Schopenhauer's principal work, The World as Will and Idea / Representation, is comprised of four books. The first and third treating with the World as Representation (or Idea) and being largely based on Kant, the second and fourth treating with the World as Will which, based on his own speculations, considered the notion that the Will is the key to all existence. The human body and all its parts being the visible expression of the will and its several desires. The teeth, throat, and bowels for example being "objectified" hunger.





Starting from the principle that the will is the inner nature of the body as an appearance in time and space, he concluded that the inner reality of all material appearances is Will. Where Kant had concluded that ultimate reality - the "thing-in-itself" (Ding an sich) - lay beyond being experienced, Schopenhauer postulated that the ultimate reality is one universal will. This will is the inner nature of each experiencing being and assumes in time and space the appearance of the body, which is an idea. Accordingly existence is the expression of an insatiable, pervasive, will generating a world that features such negatives as conflict and suffering, senselessness, and futility as well as many positives. It is the "will to live" that perpetuates this cosmic spectacle.





For Schopenhauer, who is considered to be a pessimistic philosopher, the tragedy of life arises from the nature of the will, which constantly urges the individual toward the satisfaction of successive goals, none of which can provide permanent satisfaction for the infinite activity of the life force, or will.





Such things as an interest in the Arts, and a moral life based on sympathy, tend to alleviate the suffering experienced in people's lives. A more telling alleviation is to be found through the denial, or suspension, of the will through asceticism.

















Hope this answers your question buddy!
Reply:1. Arthur Schopenhauer (this is the German philosopher you are looking for).


2. An additional 19th century famous German philosopher is Friedrich Nietzsche.
Reply:The German philosopher Arthur Schopenhauer (1788-1860), whose pessimistic philosophy was widely known in the late 19th century in Europe and the United States, held that ultimate reality was nothing but senseless striving or will, having no divine origin and no historical end.


Schopenhauer's unhappy relations with his mother finally terminated in open hostility, and he moved to Dresden. By this time the central and simple idea of his philosophy had taken hold in his mind.

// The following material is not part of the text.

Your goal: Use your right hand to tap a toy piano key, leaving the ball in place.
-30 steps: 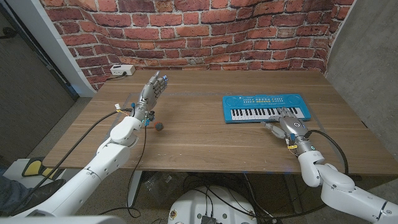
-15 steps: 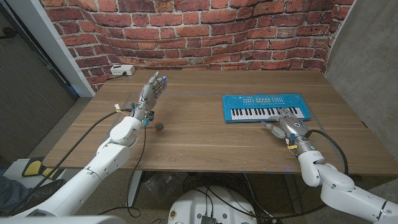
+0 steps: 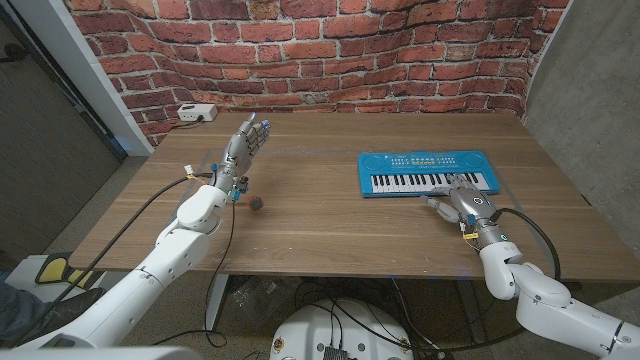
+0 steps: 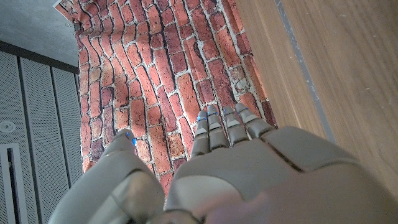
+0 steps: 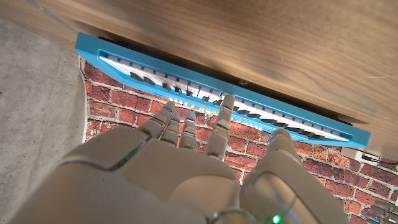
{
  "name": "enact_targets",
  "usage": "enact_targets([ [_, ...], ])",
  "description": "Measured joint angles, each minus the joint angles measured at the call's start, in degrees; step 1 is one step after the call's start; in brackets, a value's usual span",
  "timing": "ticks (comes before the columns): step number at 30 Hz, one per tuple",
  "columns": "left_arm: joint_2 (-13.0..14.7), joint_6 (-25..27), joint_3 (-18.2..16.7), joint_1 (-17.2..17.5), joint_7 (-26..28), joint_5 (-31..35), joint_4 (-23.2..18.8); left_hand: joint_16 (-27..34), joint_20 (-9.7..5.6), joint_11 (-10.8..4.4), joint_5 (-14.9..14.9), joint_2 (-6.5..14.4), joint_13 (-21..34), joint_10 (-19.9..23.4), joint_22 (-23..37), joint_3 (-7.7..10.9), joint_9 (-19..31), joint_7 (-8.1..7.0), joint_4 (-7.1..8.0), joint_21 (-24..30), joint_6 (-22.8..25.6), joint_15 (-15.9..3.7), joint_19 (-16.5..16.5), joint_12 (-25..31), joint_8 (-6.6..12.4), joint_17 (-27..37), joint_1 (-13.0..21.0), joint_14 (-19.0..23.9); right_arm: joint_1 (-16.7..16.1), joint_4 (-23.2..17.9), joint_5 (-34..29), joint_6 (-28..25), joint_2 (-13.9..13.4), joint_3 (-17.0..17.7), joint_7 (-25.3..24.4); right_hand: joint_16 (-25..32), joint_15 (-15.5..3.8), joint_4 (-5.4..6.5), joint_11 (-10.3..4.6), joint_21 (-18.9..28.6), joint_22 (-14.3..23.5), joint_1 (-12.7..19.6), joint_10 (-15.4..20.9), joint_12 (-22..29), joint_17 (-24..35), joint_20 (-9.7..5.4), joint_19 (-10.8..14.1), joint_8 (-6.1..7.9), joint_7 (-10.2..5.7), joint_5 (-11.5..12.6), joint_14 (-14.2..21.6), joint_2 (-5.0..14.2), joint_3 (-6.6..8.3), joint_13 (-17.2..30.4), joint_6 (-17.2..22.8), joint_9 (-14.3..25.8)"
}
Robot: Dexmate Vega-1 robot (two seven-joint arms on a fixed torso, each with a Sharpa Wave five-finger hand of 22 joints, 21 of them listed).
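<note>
head view, right hand (image 3: 466,201) at toy piano (image 3: 427,174)

In the head view the right robot hand (image 3: 461,196) covers part of the white keys of the toy piano (image 3: 427,174), so fingertip contact is not clear. The ball (image 3: 258,203) is too small to tell details. The white box (image 3: 197,113) near the wall is also too small.

nothing has visibly moved, though the right hand (image 3: 463,196) may have shifted slightly at the piano (image 3: 427,174).
</note>
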Motion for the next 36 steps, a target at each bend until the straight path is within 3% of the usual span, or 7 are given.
enact_targets([
  [18,0.1,1.0,0.4,-0.8,0.1,0.4,0.3,0.0,0.00,0.00,0.0,0.0,0.0,0.0,0.0,-0.41,0.0,0.00,0.09,0.0,0.0,0.00,0.0,-0.5,0.00,0.0,0.0,0.0,0.7,0.2,-0.3,0.0,-0.4,-0.6,-0.1,0.0,0.30,-0.17,0.09,0.0,0.0,0.0,0.5,0.3,0.0,-0.21,0.2,0.34,0.24,0.0,0.3,0.00,0.17,0.0,0.2,0.2],
  [36,-0.2,1.2,1.0,-2.4,-0.8,0.4,2.0,0.0,0.00,-0.24,0.0,0.1,0.0,0.2,0.0,-0.41,0.0,0.01,0.09,-0.2,0.0,0.00,0.0,-0.5,-0.21,0.0,0.2,0.0,0.9,-0.9,-1.1,0.2,0.3,0.5,-2.8,0.2,0.21,-0.16,-0.11,0.5,0.0,0.3,1.9,0.9,0.0,-0.74,0.7,-0.67,0.06,0.0,1.3,0.30,0.16,0.0,0.1,0.2],
])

The principal source of this idea was his own experience and moods, but the expression of it owed much to the philosophies of Plato and Immanuel Kant and the mystical literature of India. He foresaw that his reflections would eventually lift him above the absurd stresses and conflicts of his life, and he thought that ultimately his writings would usher in a new era not only in philosophy but also in human history. Whereas former philosophies had been parceled into schools and special problems, his own, as he envisaged it, would be a single, simple fabric. The simplest expression of this potent idea is probably the very title of the book he wrote at Dresden, Die Welt als Wille und Vorstellung (The World as Will and Idea). The world is necessarily present to a subject that perceives it; thus the world is "idea" or "representation." Yet the world is not created or constructed by the subject or the mind; its own nature is will, or blind striving. "My body and my will are one," and in the final analysis one person's will is indistinguishable from every other form of willing.
Reply:Well, A. Shoppenhauer is his name.





His books are pretty hard to read, understand...





But he's good.





In fact, he is easier than Kant, for me.








ie
Reply:Schopenhauer.
Reply:Scargill
Reply:Best guess is Arthur Schopenhauer.